EXTRACTED MATERIAL

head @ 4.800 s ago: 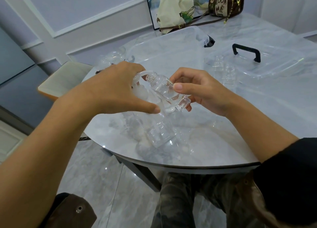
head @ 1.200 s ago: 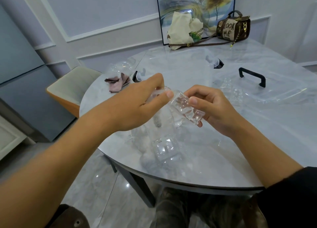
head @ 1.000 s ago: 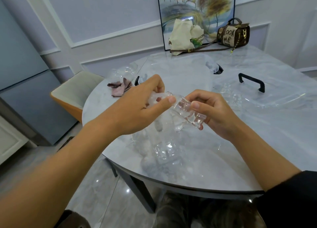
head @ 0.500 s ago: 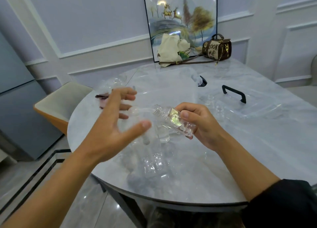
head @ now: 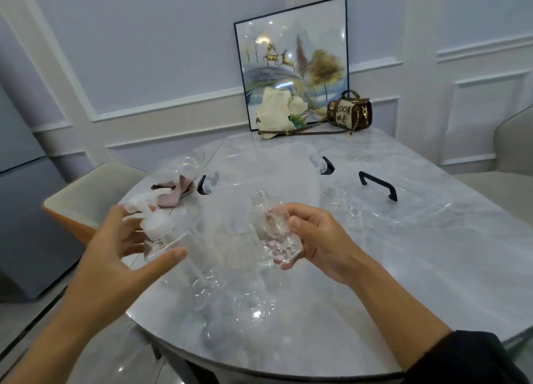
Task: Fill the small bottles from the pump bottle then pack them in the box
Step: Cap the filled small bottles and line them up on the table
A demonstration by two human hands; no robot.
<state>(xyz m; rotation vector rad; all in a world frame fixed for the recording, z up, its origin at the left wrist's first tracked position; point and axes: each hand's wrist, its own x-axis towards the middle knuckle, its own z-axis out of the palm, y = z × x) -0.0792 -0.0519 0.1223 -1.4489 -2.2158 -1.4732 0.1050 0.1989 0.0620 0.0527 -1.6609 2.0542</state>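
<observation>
Marble tabletop (head: pixel 403 282), grey-veined, fills the view. A clear plastic box (head: pixel 274 164) with black latches stands at its middle. Just right of it lies a clear lid (head: pixel 424 210) with a black handle. A framed picture (head: pixel 294 60) leans on the far wall, with a cream tote bag (head: pixel 277 109) and a brown handbag (head: pixel 349 112) in front of it. A pink cloth (head: pixel 178 190) lies left of the box.

The left hand (head: pixel 121 248) is at the table's left edge with its fingers spread and thumb stretched out. The pump bottle (head: pixel 157 225), clear with a white head, sits between thumb and fingers; whether they touch it cannot be told.

The right hand (head: pixel 317 239) grips a small bottle (head: pixel 274 230) above the table. Its thumb lies on the side, its fingers curl underneath, and the open neck points up. Two more small bottles (head: pixel 353 216) stand beside the lid.
</observation>
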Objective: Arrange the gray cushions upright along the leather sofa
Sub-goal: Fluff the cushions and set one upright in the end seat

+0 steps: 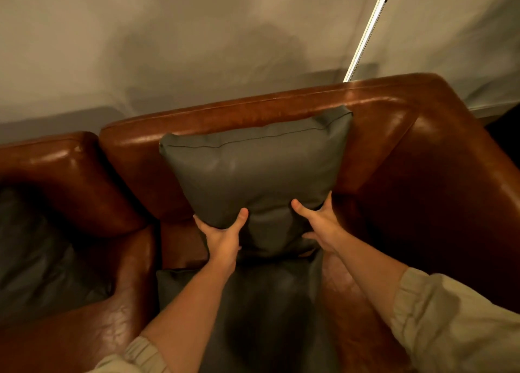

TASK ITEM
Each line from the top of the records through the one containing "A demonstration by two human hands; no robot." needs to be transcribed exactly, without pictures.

TASK RESPONSE
head @ 4.800 s ago: 
head @ 1.200 s ago: 
head @ 1.000 s ago: 
head @ 0.500 s ago: 
head @ now: 
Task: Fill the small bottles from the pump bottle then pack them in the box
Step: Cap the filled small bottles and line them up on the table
A demonstration by two human hands; no robot.

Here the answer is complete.